Die Brose Baskets eroberten jüngst mit einem knappen 75:70 Sieg nach Verlängerung gegen Trier die Tabellenführung in der Beko BBL und sind auch in dieser Saison wieder das Maß aller Dinge in Deutschlands höchster Spielklasse. Mit PJ Tucker (11,7), Brian Roberts (11,4), Casey Jacobsen (11,2), Marcus Slaughter (11,0), Julius Jenkins (10,6) und Anton Gavel (10,2) punkten gleich sechs Spieler zweistellig, während auch Tibor Pleiß (8,0) und Predrag Suput (6,9) in dieser Saison bereits schon als Topscorer für die Franken in Erscheinung getreten sind. Komplettiert wird der Bamberger Kader, der in Sachen Qualität und Tiefe in Deutschland vergeblich seines Gleichen sucht, von Philipp Neumann (3,9) und Karsten Tadda (3,7). „Bamberg ist eine großartige Mannschaft, keine Frage. Sie haben in den letzten zwei Jahren vier Titel gewonnen und eigentlich erwartet jeder, dass sie sich in dieser Saison Nummer fünf und sechs sichern. Jetzt da sie nicht mehr in der Euroleague dabei sind, können sie ich zudem voll auf die Bundesliga konzentrieren“, so Keys Einschätzung vom nächsten Gegner.

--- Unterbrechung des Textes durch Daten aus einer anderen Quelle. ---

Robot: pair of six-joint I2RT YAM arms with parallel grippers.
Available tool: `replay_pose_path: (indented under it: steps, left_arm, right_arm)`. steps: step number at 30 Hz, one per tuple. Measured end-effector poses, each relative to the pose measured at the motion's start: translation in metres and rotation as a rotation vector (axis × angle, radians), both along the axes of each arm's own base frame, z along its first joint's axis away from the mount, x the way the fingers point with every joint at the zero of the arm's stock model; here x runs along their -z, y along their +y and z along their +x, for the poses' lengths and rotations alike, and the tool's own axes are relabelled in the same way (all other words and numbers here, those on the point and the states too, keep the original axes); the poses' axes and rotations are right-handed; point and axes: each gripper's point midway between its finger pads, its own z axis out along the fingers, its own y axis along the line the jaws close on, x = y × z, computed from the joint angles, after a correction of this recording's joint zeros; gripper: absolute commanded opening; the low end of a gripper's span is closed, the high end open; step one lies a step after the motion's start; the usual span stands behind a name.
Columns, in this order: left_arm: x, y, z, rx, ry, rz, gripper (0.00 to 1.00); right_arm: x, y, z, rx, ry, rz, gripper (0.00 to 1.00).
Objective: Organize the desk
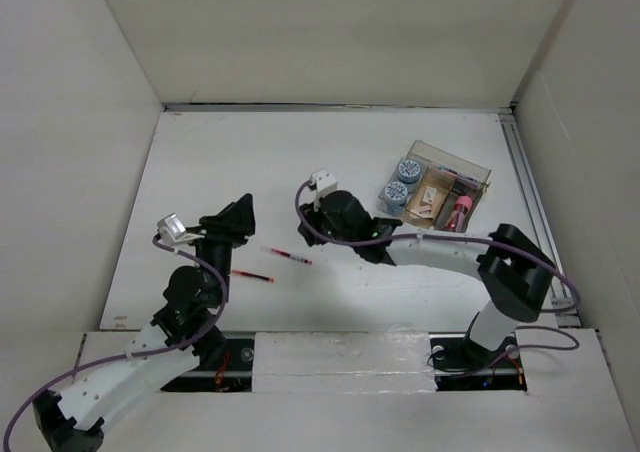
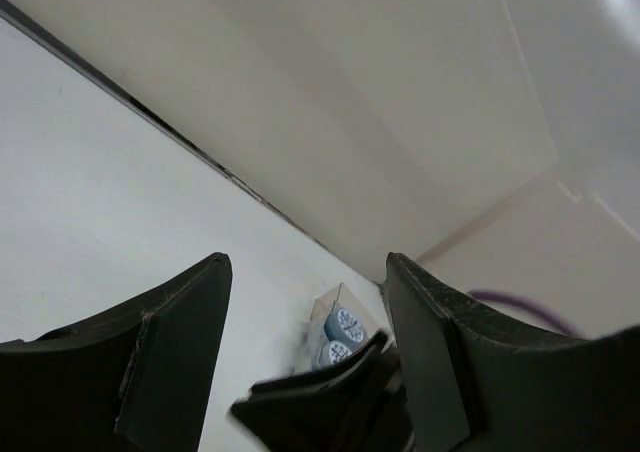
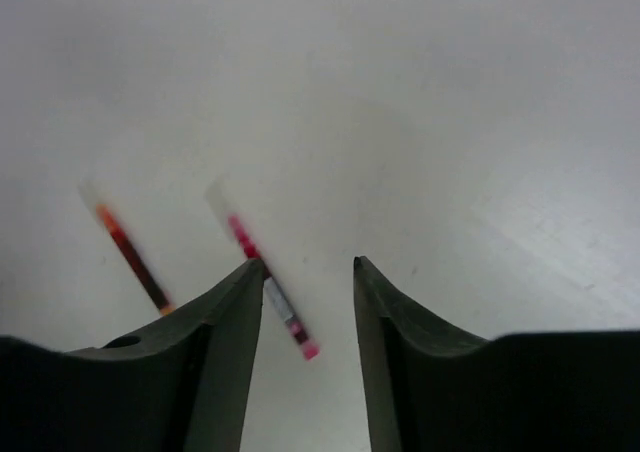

Ludwigsburg hat nach acht Niederlagen in den letzten neun Spielen bei den Brose Baskets also die Rolle des krassen Außenseiters inne, nichtsdestotrotz will Key das Spiel nicht von vorneherein abschenken. „Wir fahren nicht nach Bamberg nur um das Spiel stattfinden zu lassen. Wir wollen mit der richtigen Einstellung in die Partie gehen, versuchen uns gegenüber den letzten Spielen zu steigern und alles dafür zu tun unseren besten Basketball zu zeigen. Natürlich ist es schwer in Bamberg zu gewinnen aber ich denke jede Mannschaft ist schlagbar, das hat Trier vor ein paar Tagen auch noch einmal bewiesen, auch wenn es für sie am Ende nicht ganz gereicht hat.“ Verzichten muss der Ludwigsburger Trainer dabei allerdings erneut auf den verletzten Jerry Green, der in den letzten Tagen zwar erneut Fortschritte gezeigt hat, für einen Spieleinsatz aber wohl noch nicht zur Verfügung stehen wird. Spielbeginn in der Stechert-Arena ist am Freitagabend um 20.00 Uhr.